● ACTION ITEM
Reproduce the material that follows, keeping every line exactly as it is.

● COLLECTED DATA
--------

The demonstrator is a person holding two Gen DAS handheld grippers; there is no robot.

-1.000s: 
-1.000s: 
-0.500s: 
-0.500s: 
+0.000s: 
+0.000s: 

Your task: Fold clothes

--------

● SOLUTION TO THE EXERCISE
The demonstrator is a person holding two Gen DAS handheld grippers; there is no robot.

-1.000s: 
-1.000s: 
-0.500s: 
-0.500s: 
+0.000s: 
+0.000s: 

Your task: Fold clothes

There's no more to the answer.